A Woman of the Year, Lark, Sunday, 3:30 & Wednesday, 5:50. One of only a handful of Hollywood films that accurately conveys the ups, downs, and sideways motions of romantic love as a long-term commitment(Annie Hall is another). Sexist by today’s standard, this love story between two independently-minded professionals was cutting-edge feminist for its time (or at least as cutting-edge feminist as MGM would allow). And its sense of two people who love each other but can’t easily stay compatible never ages. It also started one of Hollywood’s most famous on-screen and real-life romances–that of Spencer Tracy and Katharine Hepburn. Directed by George Stevens from a screenplay by Ring Lardner Jr. and Michael Kanin.
A- Rebel Without a Cause, Pacific Film Archive, Friday, 9:10. The only film where James Dean received top billing is a shallow, silly, melodramatic message picture about what’s wrong with kids these days. And here’s what’s wrong: Their parents don’t spend time with them, and the boys need fathers who are man enough to put the womenfolk in their place. And yet, thanks largely to Dean’s electrifying. frightening, and sympathetic performance, it’s a far better movie than it has any right to be. As a middle-class juvenile delinquent adjusting to a new school, Dean defines the word teenager when it was still a new concept. Of course, he got a lot of help from director Nicholas Ray, and by supporting players Natalie Wood and Sal Mineo as his only friends. In very wide early Cinemascope. Part of the series James Dean, Restored Classics from Warner Bros.
B Lost in Translation, UA Berkeley, Thursday, 9:00. I can’t believe it’s been over a decade since Sophia Coppola introduced us to Scarlett Johansson, and gave Bill Murray his best performance since Groundhog Day. And she did it by making a film in which nothing of note happens. Murray plays an American movie star in Tokyo to shoot a whiskey commercial. Johansson plays the bored wife of a photographer. They sense a bond. And what you expect to happen never does. But that’s okay because it probably wouldn’t happen in real life, either. Coppola allows us to enjoy these people’s company, and their reaction to a foreign culture, for 104 minutes.
A- The Fisher King, Castro, Sunday, 7:00. Terry Gilliam’s first film from someone else’s screenplay, and his first shot in his native USA, isn’t quite up to his best work. But it’s damn close. Jeff Bridges plays a guilt-ridden former shock jock who befriends a homeless lunatic (Robin Williams in one of his best performances) in hope of redemption. But helping this tragic victim of random violence involves both playing cupid and jumping down the rabbit hole of a brilliant but deeply unhinged mind. Only Williams could sing Lydia the Tattooed Lady and make it sound sweet and romantic. On a double bill with Good Morning, Vietnam, which I recall liking, but not loving, when it was new.

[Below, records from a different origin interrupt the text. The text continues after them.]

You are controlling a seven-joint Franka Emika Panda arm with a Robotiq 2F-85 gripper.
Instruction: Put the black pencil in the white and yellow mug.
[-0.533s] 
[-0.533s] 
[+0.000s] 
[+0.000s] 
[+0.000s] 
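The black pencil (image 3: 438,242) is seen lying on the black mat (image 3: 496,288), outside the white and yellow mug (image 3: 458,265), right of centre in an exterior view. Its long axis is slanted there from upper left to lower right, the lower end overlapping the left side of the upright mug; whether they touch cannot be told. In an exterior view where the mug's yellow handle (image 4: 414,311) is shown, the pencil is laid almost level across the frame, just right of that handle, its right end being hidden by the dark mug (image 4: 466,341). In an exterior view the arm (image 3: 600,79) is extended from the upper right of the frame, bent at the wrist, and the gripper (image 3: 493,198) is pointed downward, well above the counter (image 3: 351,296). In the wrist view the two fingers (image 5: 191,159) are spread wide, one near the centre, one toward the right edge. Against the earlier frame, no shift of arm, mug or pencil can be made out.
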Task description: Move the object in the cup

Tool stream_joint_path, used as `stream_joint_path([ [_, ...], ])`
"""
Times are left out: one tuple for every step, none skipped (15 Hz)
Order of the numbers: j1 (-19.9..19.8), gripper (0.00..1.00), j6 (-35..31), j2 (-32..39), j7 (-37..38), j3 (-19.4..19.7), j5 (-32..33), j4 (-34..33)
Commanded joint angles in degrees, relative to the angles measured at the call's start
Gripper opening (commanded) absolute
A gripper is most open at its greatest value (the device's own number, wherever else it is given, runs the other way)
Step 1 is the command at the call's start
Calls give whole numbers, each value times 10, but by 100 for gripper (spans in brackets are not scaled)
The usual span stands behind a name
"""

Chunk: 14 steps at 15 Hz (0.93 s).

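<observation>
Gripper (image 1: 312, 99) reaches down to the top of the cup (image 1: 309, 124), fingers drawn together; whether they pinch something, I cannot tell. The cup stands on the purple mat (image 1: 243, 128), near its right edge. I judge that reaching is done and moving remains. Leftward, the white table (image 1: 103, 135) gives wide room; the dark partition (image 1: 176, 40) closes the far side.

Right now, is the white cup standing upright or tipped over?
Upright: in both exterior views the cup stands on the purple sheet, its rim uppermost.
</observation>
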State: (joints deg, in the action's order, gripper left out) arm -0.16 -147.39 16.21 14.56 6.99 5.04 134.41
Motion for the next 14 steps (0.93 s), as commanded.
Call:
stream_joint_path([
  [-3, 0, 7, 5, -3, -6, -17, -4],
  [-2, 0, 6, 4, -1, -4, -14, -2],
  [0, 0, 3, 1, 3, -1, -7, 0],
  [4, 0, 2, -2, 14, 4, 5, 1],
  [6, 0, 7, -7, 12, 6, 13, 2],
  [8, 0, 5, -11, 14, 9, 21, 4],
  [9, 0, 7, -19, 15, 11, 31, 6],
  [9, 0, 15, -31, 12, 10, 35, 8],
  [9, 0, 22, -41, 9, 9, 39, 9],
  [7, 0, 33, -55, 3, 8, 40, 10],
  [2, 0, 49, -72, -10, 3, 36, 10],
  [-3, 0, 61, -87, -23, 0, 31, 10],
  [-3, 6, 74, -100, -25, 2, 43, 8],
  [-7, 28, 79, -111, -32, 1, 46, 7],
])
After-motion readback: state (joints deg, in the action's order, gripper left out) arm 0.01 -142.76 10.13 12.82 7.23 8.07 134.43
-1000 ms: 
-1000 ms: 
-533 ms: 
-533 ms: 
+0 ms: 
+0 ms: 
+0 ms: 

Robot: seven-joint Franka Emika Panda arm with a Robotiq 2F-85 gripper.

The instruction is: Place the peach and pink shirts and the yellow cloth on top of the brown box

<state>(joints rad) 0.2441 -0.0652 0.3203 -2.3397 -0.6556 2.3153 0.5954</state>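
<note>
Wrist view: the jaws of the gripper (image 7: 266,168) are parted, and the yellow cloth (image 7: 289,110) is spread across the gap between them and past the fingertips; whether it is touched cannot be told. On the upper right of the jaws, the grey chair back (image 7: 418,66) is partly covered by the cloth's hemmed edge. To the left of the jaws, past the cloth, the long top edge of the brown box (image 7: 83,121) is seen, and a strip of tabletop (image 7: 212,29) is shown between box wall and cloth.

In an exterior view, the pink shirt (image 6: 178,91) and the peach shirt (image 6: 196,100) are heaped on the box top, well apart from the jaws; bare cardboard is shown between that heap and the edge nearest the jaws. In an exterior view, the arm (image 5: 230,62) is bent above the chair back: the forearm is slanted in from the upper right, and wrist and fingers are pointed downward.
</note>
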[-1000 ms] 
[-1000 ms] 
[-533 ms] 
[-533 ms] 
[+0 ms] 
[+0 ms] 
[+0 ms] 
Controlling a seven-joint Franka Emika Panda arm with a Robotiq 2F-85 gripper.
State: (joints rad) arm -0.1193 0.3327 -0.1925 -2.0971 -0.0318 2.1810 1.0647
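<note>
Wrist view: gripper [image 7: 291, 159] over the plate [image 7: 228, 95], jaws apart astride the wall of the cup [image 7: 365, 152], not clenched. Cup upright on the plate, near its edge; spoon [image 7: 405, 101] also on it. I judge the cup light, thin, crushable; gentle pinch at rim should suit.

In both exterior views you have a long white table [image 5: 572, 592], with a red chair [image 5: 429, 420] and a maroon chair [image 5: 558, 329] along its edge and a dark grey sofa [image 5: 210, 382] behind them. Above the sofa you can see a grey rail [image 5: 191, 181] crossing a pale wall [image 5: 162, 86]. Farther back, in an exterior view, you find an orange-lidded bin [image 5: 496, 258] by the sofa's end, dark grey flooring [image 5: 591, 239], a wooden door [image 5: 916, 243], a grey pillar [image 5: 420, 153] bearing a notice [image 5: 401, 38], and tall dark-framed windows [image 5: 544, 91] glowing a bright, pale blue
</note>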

A Sons of the Desert, Niles Essanay Silent Film Museum, Sunday, 4:00. Feature films weren’t Laurel and Hardy’s strong point; something about their humor worked best in the short form. But Sons of the Desert is one of only two exceptions that prove the rule (the other being Blockheads). This simple tale of two married men trying to have a good time away from their wives is loose, leisurely, and very funny. With the short subjects Midnight Patrol and Something Simple. That last one stars Charley Chase, not Laurel and Hardy.
B Walking the Camino, Magick Lantern, Friday through Sunday. For centuries, religious Christians have walked the Camino de Santiago–a 800km pilgrimage across northern Spain. Today, spiritual seekers of all kinds, as well as those just looking for adventure, take the arduous route. This documentary follows a handful of walkers, each going for their own reasons and finding, if not what they were looking for, than at least something worth knowing. The film is pleasant, and provides a sense of what the journey might be like (obviously, no film can recreate the actual experience). Warning: You’re likely to come out of the theater ready to make the journey yourself.
A Spartacus, Pacific Film Archive, Saturday, 7:00. This very fictionalized version of the famous Roman slave revolt is simply the most powerful, intelligent, and coherent toga epic from the golden age of toga epics. And yes, I know that sounds like weak praise, but it isn’t. Stanley Kubrick’s only work as a director-for-hire doesn’t give us the glory of Rome, concentrating instead on the horror, cruelty, and exploitation of an empire. Star and Executive Producer Kirk Douglas gave Dalton Trumbo a well-deserved screen credit, which helped end the blacklist. For more, see Cemeteries and Gladiators, On the Moral Dilemma of Gladiator Movies, and How I lost my love for Stanley Kubrick. Part of the series Eyes Wide: The Films of Stanley Kubrick.
B+ The Iron Giant, Balboa, Saturday, 10:00am. The young hero of Brad (The Incredibles) Bird’s first feature befriends a massively-huge robot from outer space. Hey, Steven Spielberg’s Elliot only had to hide the diminutive ET. The robot seems friendly enough, but there’s good reason to believe he was built as a weapon of mass destruction. Using old-fashioned, hand-drawn animation with plenty of sharp angles, Bird creates a stylized view of small-town American life circa 1958 that straddles satire and nostalgia, and treats most of its inhabitants with warmth and affection. A good movie for all but the youngest kids.
C- The Nutty Professor (1963 version), various CineMark Theaters, Sunday (matinee only) and Wednesday. As a young child, I adored Jerry Lewis, but as I matured I found his comedy grating and tremendously unfunny. Today, The Nutty Professor is considered his masterpiece, and I suppose it is–in the sense that it’s not all that awful. The basic concept–a very clever twist of Jekyll and Hyde–is audacious and thought-provoking, especially for what is basically a children’s movie. But the execution is so clumsy and clunky that to a large degree, it sinks the wonderful concept.
C+ Universal Horror Double Bill: The Black Cat & Dracula (1931 version), Stanford, Saturday and Sunday. Low-budget auteur Edgar G. Ulmer made The Black Cat for very little money, and it looks it. But this silly story of revenge, lost honeymooners, a very modern spooky castle, and fear of cats offers a good share of laughs, some of them intentional. Dracula is a much more important movie–it started Universal’s famed horror series–but it really doesn’t deserve its classic status. The picture suffers from stilted blocking and too much mediocre dialog–common faults in early talkies. But it has a few wonderful moments, most of which are wordless. Each of these films would earn a C+ on its own.
Mystery Science Theater 3000, New Parkway, Friday, 10:30. Regular readers know that I’m a fan of the classic bad-movie-with-commentary TV show, Mystery Science Theater 3000. I have never seen an episode on the big screen with a full audience, but I suspect I’d enjoy it–especially if it’s a really good episode. I hope this will be a good episode, no one is telling us which one will be screened.